§ **Problem to work on**: Lines below that include "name" are the answer; copy each one.

§ **Supplied material**:
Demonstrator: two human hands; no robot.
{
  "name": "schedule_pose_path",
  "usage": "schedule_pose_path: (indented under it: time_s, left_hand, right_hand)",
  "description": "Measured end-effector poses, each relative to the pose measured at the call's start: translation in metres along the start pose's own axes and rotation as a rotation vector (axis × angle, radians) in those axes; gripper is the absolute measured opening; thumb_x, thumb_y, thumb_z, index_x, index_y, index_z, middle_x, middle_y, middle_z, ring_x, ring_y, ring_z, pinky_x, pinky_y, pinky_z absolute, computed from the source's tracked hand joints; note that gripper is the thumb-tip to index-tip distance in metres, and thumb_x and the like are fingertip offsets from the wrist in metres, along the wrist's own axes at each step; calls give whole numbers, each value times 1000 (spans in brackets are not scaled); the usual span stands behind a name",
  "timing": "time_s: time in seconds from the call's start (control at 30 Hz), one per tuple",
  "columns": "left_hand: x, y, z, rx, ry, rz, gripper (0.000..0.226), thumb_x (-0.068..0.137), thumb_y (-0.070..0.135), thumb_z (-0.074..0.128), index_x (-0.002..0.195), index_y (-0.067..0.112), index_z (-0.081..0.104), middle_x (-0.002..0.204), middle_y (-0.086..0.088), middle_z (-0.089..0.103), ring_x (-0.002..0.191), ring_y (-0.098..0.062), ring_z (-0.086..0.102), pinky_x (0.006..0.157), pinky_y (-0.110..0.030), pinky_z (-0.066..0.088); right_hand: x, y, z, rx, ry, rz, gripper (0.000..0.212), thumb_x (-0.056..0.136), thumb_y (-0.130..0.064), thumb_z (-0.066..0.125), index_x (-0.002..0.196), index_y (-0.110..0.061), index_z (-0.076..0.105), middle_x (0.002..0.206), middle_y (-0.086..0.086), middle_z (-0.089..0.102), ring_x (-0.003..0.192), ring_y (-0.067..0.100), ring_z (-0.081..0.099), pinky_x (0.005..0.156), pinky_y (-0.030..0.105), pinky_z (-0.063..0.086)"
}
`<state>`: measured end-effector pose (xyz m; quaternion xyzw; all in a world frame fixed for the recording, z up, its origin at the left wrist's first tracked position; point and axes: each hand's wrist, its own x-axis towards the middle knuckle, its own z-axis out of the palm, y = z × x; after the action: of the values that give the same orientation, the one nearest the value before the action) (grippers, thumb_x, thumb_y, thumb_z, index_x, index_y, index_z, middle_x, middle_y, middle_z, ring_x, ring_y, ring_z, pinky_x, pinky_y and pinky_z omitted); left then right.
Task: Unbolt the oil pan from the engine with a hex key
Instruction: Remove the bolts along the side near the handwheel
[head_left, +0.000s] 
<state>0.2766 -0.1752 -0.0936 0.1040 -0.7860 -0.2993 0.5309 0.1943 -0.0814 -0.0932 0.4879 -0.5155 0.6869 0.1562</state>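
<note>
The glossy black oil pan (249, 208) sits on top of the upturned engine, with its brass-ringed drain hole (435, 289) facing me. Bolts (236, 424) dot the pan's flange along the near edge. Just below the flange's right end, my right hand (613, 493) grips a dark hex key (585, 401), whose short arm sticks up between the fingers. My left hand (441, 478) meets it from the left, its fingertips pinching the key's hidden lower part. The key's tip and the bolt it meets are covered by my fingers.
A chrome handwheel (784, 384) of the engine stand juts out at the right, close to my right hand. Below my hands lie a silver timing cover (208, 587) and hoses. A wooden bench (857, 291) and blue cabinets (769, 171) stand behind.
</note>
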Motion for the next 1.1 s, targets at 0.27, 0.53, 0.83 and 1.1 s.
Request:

§ **Written response**:
  "name": "schedule_pose_path",
  "description": "Measured end-effector poses, each relative to the pose measured at the call's start: translation in metres along the start pose's own axes and rotation as a rotation vector (axis × angle, radians) in those axes; gripper is the absolute measured opening; thumb_x, thumb_y, thumb_z, index_x, index_y, index_z, middle_x, middle_y, middle_z, ring_x, ring_y, ring_z, pinky_x, pinky_y, pinky_z absolute, computed from the source's tracked hand joints; note that gripper is the thumb-tip to index-tip distance in metres, and thumb_x and the like are fingertip offsets from the wrist in metres, along the wrist's own axes at each step; calls give whole numbers, each value times 1000 (spans in brackets are not scaled); the usual span stands behind a name",

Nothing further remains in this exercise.